Although the renovation of Cloak Theatre in the Music-Drama Center has not drawn nearly as much attention as the ongoing construction of the campus center, the revamping of the black box theater is just as important to the Lawrence theater community.
The renovation, which began this summer and will be completed later in the term, has changed the orientation of the theater from a “three-quarter thrust” to a “proscenium arch,” which — for those who are not theater majors — means that the audience is now seated on one side of the room, rather than three.
Although the new setup will resemble that of Stansbury Theatre, Cloak will remain as intimate a theater as ever, according to Associate Professor of Theatre Arts and J. Thomas and Julie Esch Hurvis Professor of Theatre and Drama Timothy X. Troy.
“It will be a very different feel than Stansbury, even though they’re both audience on one side, stage on the other,” Troy said. “The intimacy of Cloak will not be lost at all.”
Junior Nikko Benson, who has been involved in several plays and musicals in Cloak, cites this intimacy between the performers and the audience as his favorite part of acting in the black-box theater.
“You can feel people watching you — they’re right there, your audience is right next to you,” Benson said. “You can see the way they’re reacting, whether or not they’re enjoying something or are upset by something.

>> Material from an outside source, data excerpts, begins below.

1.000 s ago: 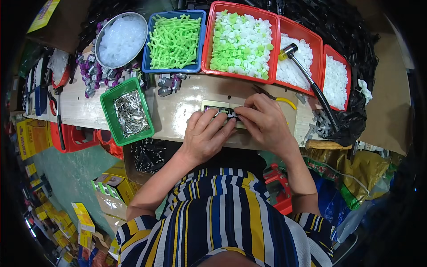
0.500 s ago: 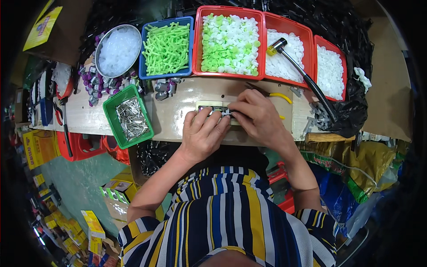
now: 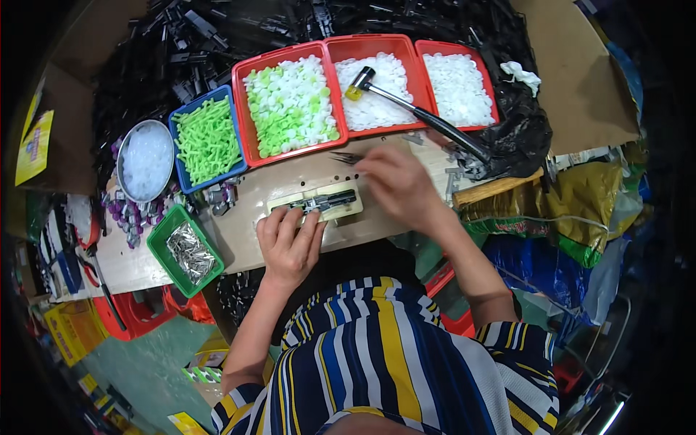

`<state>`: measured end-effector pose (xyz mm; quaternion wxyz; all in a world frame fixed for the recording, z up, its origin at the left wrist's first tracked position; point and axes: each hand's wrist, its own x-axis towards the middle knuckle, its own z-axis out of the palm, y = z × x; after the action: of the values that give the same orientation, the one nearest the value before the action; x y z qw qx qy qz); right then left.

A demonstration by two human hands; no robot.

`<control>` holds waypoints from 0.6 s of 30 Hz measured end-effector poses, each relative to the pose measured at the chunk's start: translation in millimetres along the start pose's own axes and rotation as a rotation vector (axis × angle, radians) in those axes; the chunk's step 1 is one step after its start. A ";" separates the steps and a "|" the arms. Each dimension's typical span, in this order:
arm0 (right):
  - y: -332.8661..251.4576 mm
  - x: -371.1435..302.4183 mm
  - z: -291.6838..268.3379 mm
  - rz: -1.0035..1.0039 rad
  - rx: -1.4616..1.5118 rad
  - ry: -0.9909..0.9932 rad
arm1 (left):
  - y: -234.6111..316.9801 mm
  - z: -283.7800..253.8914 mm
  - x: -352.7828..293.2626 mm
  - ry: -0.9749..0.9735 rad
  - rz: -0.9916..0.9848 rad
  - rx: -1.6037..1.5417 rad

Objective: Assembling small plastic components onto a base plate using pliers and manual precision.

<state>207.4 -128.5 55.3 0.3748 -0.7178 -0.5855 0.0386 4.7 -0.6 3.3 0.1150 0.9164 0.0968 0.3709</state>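
Note:
A cream holder block (image 3: pixel 350 209) lies on the table before me, with a long black and grey plastic part (image 3: pixel 335 199) set in it. My left hand (image 3: pixel 288 246) is closed on the left end of the plastic part, fingertips pressed against it and the block. To the right and farther away, my right hand (image 3: pixel 401 183) is closed around a pair of pliers; it is smeared by motion. Only the dark jaws of the pliers (image 3: pixel 348 157) stick out past its fingers, and the handles are hidden. Several tiny dark pieces (image 3: pixel 346 177) lie between the block and the jaws.
Red bins (image 3: pixel 291 151) of white and green plastic pieces line the back, with a hammer (image 3: pixel 428 116) lying across them. Farther left are a blue bin (image 3: pixel 210 183) of green sticks, a metal bowl (image 3: pixel 147 198) and a green tray (image 3: pixel 163 250) of metal pins. Black parts (image 3: pixel 217 51) heap behind.
My right hand has left the plastic part and moved onto the pliers, whose yellow handles are now covered. My left hand stays at the block. The whole view has shifted and turned.

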 end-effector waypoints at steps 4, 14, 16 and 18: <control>31.8 -29.5 -32.4 0.170 -0.230 0.104 | -2.2 1.3 0.0 0.016 0.004 -0.020; 57.7 -29.2 -26.2 0.275 -0.617 0.018 | -7.6 -40.9 11.8 0.005 -0.108 0.018; 45.4 -27.7 -31.5 0.323 -0.471 0.014 | -16.4 -53.7 17.3 0.029 -0.158 0.036; 45.3 -32.7 -31.9 0.347 -0.372 0.030 | -29.3 -65.3 27.5 0.019 -0.180 0.088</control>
<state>249.7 -174.2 39.2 0.2326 -0.8647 -0.4450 -0.0166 -24.5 43.7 58.6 0.1065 0.9047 0.1959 0.3630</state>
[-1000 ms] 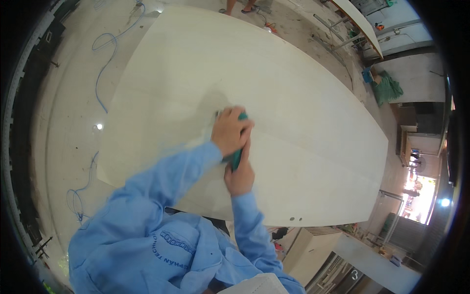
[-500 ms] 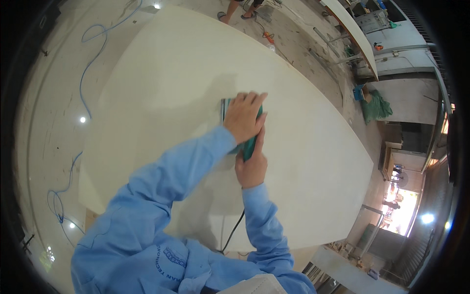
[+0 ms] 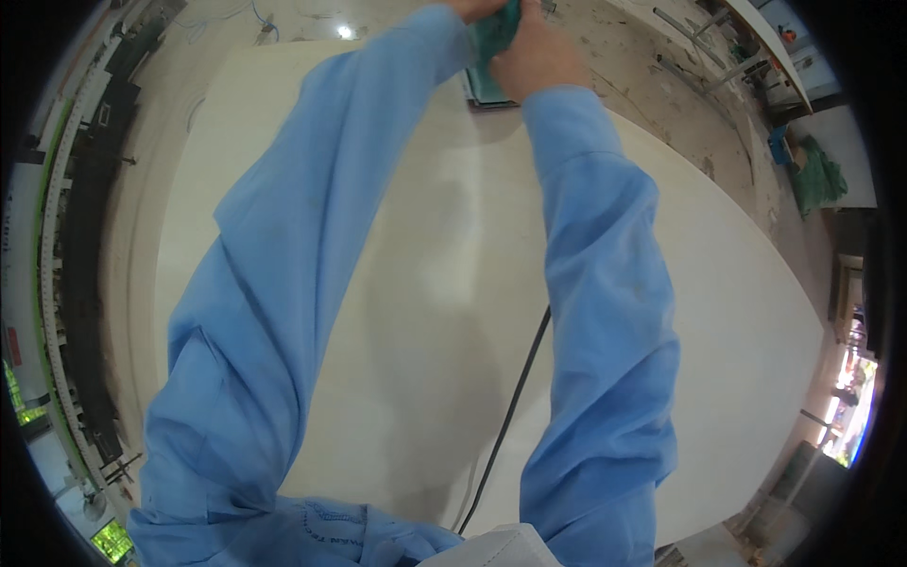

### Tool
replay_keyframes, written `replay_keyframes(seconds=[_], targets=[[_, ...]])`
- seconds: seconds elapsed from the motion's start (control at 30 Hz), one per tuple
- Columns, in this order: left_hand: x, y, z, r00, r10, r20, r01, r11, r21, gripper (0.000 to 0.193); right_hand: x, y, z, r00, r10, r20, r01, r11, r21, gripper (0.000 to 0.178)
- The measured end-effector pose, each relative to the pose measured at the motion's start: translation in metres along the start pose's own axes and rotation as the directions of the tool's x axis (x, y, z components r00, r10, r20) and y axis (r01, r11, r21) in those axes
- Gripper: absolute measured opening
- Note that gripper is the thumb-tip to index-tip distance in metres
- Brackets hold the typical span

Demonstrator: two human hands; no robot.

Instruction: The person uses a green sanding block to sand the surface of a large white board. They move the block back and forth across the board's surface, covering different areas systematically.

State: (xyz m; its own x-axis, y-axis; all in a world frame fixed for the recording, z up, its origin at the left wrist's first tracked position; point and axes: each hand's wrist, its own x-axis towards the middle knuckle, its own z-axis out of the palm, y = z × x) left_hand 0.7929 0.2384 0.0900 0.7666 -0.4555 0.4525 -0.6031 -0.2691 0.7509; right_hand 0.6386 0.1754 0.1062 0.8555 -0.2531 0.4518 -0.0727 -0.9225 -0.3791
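A green power sander [image 3: 489, 59] with a flat base rests at the far edge of a large pale board [image 3: 444, 283]. My right hand [image 3: 546, 57] is wrapped round its near end, thumb or finger along the body. On the sander's far upper part lies my left hand [image 3: 475, 8], mostly cut off by the top of the picture, so its fingers hardly show. Both arms in blue sleeves stretch far forward over the board. A black cord [image 3: 510, 416] runs across the board beside my right forearm toward my body.
Beyond the board's right edge, a green sack [image 3: 820, 180] and a blue box [image 3: 780, 146] stand by the wall. A table with metal legs [image 3: 746, 66] is at the far right. Thin blue hose [image 3: 257, 14] lies on the floor at the far left.
Both hands have moved the sander away from me, from the middle of the board to its far edge. My arms are now stretched out, and the view has shifted.
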Motion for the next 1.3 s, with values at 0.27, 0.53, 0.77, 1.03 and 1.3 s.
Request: replay_keyframes(seconds=[0.27, 0.53, 0.77, 1.03, 1.3], targets=[[-0.041, 0.111, 0.139, 0.994, 0.015, 0.110, -0.017, 1.000, 0.019, 0.031, -0.089, 0.078, -0.100, 0.883, 0.423, 0.204, -0.403, 0.905, -0.133, 0.091], [-0.239, 0.217, 0.072, 0.987, -0.002, 0.158, 0.006, 1.000, -0.021, 0.015, -0.272, -0.023, -0.176, 0.836, 0.494, 0.238, -0.499, 0.866, -0.045, 0.095], [-0.422, 0.246, -0.059, 0.996, -0.068, 0.053, 0.069, 0.997, -0.016, 0.025, -0.418, -0.154, -0.201, 0.845, 0.372, 0.385, -0.447, 0.886, 0.124, 0.093], [-0.431, 0.226, -0.108, 0.994, -0.108, -0.019, 0.110, 0.990, 0.086, 0.022, -0.410, -0.182, -0.181, 0.808, 0.293, 0.511, -0.406, 0.906, 0.122, 0.092], [-0.220, 0.151, 0.028, 0.999, 0.018, -0.041, -0.015, 0.996, 0.085, 0.020, -0.228, -0.022, -0.130, 0.902, 0.276, 0.332, -0.306, 0.951, 0.042, 0.100]])
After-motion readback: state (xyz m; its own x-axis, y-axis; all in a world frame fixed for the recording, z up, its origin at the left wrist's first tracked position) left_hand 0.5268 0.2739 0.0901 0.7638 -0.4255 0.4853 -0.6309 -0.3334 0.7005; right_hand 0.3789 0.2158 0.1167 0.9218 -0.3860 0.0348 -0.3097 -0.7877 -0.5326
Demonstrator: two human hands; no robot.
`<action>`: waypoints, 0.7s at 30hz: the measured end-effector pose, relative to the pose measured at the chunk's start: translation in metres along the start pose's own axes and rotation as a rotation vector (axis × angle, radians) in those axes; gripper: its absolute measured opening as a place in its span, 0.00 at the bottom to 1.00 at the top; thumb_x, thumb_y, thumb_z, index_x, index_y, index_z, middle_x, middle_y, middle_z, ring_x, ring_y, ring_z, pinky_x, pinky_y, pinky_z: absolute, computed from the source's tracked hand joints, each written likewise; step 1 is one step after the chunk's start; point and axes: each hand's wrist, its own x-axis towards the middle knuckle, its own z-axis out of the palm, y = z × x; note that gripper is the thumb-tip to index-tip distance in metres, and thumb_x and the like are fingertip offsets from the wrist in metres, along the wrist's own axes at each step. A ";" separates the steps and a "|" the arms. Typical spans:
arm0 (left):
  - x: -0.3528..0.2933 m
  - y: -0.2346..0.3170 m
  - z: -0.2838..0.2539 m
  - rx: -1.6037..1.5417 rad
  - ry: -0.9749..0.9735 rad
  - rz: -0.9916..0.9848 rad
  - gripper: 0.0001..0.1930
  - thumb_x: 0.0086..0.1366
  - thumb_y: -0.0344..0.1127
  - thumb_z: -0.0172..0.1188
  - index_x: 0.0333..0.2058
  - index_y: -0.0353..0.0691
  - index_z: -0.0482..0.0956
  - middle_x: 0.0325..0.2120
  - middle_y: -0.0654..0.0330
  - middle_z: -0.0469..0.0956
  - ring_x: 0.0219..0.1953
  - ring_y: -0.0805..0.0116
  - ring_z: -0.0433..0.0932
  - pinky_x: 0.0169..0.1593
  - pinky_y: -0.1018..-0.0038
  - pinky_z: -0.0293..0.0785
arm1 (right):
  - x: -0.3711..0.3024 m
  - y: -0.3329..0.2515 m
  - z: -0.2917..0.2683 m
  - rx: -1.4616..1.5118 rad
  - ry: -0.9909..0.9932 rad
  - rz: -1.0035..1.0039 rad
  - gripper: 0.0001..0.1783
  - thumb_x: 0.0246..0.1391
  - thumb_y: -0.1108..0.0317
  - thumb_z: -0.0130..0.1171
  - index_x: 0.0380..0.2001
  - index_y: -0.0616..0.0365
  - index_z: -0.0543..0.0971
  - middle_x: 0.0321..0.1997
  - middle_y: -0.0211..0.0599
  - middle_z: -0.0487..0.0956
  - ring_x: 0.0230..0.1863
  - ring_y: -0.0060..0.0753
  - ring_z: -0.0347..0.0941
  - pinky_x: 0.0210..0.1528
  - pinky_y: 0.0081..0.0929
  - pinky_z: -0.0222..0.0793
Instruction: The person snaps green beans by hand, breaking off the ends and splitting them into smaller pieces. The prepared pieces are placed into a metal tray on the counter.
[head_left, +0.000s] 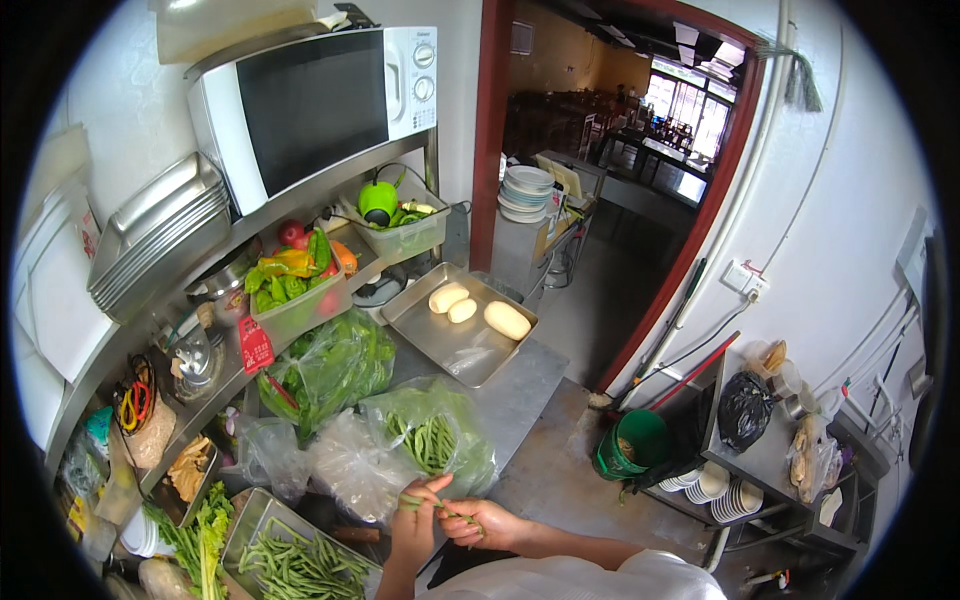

Being able to feel the energy that close to you makes a performance that much more intense.”
Cloak Theatre is one of the oldest black-box theaters in the United States; although it has been debated whether it is the very first black-box theater, no one can deny the fact that it was way ahead of its time.
It was built in 1954 under the direction of Lawrence’s theater department founder Theodore Cloak.
Black-box theaters differ from other theaters in that they are small, flexible, experimental spaces. According to senior theater major Peter Welch, the old orientation of Cloak had been in place far too long.
“The [renovation] will be good,” Welch said. “There’s a lot of hesitation about it but a black-box theater is meant to change, and that orientation had been there for 10 years and that’s far too long for a typical black box theater.”
Last year, the faculty of the theater department agreed it was ready for Cloak to change. The change will not only provide a new challenge to student actors and directors who are familiar with the old space, but also will provide an efficient space for the theater classes that are taught in Cloak.
“It becomes not only a better performance space, and more square footage of stage, but it becomes a better classroom,” Welch said. “One reason for the change comes from the desire to educate better on how to act in a proscenium arch stage.”
The new orientation of Cloak Theatre will provide a challenge to the number of seniors who use Cloak for senior projects, which has doubled from what it used to be, according to Associate Professor of Theatre Arts and James G. and Ethel M. Barber Professor of Theatre and Drama Kathy Privatt.
“The reality is we have a lot more senior projects than we used to,” Privatt said,” which means that that space is going to get used a lot more.”
For his senior project, Welch will be directing winter term’s “Pillowman” by Martin McDonagh, as well as the student-produced musical “When the War is Done” by Marie Celine Lachaud in the spring.
Although some students are hesitant about the new Cloak, the theater department faculty is confident the new space will not only be efficient for classes, but will also allow students to be more creative in their use of the space, and it will still be as intimate as ever.
“It still has that black-box theater quality where the audience is not separated from the actors,” Welch said. “It should be able to bend like any other theatrical thing — like you change the lighting for every show and the costumes for every show. In a black-box theater, you change the theater.